EXERCISE GOAL:
First find the line with "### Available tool" in the entries below, then set down exactly every line through the line with "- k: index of", that line included.

[Records drawn from a dataset]

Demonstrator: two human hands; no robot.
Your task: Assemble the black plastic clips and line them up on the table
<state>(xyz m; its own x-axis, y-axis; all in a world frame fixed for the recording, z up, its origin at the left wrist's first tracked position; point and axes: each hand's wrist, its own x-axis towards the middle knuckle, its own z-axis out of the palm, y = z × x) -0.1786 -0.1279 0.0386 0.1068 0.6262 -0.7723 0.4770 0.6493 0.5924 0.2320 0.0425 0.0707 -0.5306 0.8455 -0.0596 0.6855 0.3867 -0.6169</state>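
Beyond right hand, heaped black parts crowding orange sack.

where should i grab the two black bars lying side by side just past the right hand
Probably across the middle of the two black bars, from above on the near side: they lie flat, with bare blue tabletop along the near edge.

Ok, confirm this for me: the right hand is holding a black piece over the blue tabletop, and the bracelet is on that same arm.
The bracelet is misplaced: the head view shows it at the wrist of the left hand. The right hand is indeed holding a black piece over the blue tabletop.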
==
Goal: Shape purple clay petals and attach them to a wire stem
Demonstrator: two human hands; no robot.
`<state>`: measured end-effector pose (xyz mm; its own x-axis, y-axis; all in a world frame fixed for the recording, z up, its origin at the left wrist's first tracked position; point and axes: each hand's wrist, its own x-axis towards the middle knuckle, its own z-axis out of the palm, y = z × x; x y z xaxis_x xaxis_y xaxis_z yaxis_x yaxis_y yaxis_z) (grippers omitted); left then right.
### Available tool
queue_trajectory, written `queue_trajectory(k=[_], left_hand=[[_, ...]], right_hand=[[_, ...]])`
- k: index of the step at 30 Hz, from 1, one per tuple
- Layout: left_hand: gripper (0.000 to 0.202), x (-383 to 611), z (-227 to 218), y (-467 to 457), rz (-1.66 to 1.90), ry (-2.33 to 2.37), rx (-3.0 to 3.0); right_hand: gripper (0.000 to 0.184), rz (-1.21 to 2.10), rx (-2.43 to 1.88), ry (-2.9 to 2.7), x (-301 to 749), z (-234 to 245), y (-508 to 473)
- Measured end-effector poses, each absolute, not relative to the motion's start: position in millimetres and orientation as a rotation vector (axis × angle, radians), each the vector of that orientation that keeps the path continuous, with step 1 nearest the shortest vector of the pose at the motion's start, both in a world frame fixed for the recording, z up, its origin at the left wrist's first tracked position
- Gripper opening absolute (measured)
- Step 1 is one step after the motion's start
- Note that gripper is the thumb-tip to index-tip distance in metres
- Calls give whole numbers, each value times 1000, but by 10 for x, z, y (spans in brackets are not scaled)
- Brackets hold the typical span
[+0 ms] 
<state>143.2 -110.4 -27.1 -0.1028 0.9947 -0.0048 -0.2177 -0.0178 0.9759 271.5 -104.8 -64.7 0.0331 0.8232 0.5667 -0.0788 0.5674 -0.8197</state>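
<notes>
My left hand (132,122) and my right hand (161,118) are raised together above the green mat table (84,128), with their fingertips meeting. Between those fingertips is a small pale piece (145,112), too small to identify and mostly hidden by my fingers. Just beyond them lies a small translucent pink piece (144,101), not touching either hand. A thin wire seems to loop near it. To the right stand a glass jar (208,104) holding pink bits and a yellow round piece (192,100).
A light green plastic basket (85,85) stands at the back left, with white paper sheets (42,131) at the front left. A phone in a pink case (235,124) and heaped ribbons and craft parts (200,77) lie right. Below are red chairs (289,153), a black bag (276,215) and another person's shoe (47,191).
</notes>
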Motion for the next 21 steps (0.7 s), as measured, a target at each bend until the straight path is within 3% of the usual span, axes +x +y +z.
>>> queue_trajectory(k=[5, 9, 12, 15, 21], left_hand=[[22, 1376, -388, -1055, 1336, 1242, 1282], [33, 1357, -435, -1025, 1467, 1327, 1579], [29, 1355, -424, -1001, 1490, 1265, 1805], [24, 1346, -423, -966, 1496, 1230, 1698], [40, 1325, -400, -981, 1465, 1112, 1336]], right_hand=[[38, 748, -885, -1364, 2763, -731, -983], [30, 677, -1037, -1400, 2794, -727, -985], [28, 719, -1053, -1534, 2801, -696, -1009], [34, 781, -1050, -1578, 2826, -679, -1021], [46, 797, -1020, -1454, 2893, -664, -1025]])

SOLUTION FOR THIS PROBLEM:
### Available tool
queue_trajectory, written `queue_trajectory(k=[_], left_hand=[[_, ...]], right_hand=[[_, ...]])`
- k: index of the step at 30 Hz, from 1, one per tuple

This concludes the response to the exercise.